• [Exercise]: Output the line containing "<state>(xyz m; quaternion" and all subsequent lines of the listing below, copied exactly, with no other lines.

• [Information shown]:
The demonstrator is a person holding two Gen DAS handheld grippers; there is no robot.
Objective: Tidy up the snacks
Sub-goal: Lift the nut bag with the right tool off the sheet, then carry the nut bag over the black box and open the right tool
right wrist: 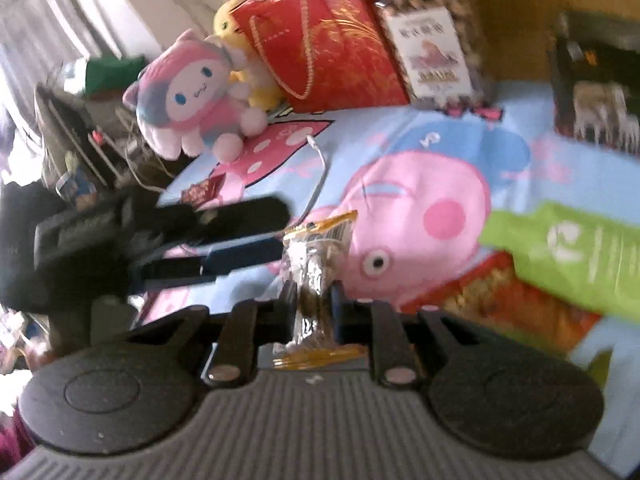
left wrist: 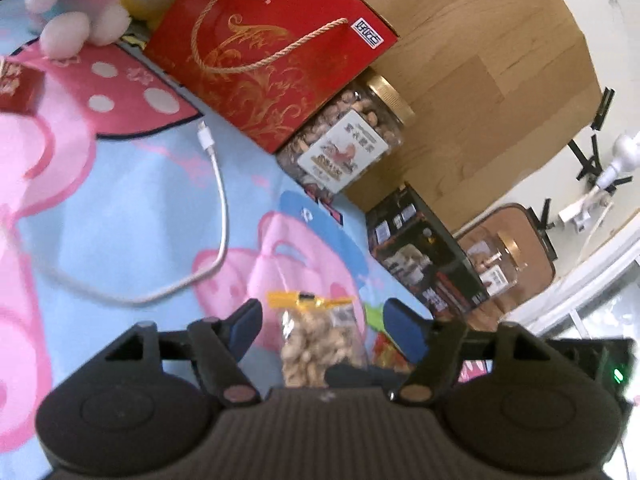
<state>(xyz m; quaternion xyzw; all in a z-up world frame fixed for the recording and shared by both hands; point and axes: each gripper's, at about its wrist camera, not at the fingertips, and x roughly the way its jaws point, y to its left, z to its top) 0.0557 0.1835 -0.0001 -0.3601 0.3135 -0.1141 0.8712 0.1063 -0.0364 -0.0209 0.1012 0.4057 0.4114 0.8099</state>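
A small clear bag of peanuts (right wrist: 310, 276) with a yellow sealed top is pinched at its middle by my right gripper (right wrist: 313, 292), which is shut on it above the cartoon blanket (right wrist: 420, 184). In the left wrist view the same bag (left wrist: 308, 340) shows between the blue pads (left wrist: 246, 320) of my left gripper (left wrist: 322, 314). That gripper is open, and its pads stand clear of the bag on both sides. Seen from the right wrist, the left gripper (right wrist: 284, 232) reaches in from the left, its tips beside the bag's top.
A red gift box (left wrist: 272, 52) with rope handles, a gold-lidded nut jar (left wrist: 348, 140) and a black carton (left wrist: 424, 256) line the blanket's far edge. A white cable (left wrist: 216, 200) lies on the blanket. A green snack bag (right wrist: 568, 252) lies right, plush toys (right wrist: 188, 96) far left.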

• [Task solution]:
<state>(xyz m; quaternion xyzw; all in a z-up world frame fixed for the recording and shared by both hands; point and axes: each gripper's, at about its wrist camera, not at the fingertips, and x roughly the way its jaws point, y to its left, z to its top) 0.0557 0.1835 -0.0001 -0.3601 0.3135 -0.1141 0.8712 0.1063 -0.0364 -0.0209 0.1012 0.4057 0.4114 0.8099</state>
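A small clear bag of peanuts (right wrist: 310, 276) with a yellow sealed top is pinched at its middle by my right gripper (right wrist: 313, 292), which is shut on it above the cartoon blanket (right wrist: 420, 184). In the left wrist view the same bag (left wrist: 308, 340) shows between the blue pads (left wrist: 246, 320) of my left gripper (left wrist: 322, 314). That gripper is open, and its pads stand clear of the bag on both sides. Seen from the right wrist, the left gripper (right wrist: 284, 232) reaches in from the left, its tips beside the bag's top.
A red gift box (left wrist: 272, 52) with rope handles, a gold-lidded nut jar (left wrist: 348, 140) and a black carton (left wrist: 424, 256) line the blanket's far edge. A white cable (left wrist: 216, 200) lies on the blanket. A green snack bag (right wrist: 568, 252) lies right, plush toys (right wrist: 188, 96) far left.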

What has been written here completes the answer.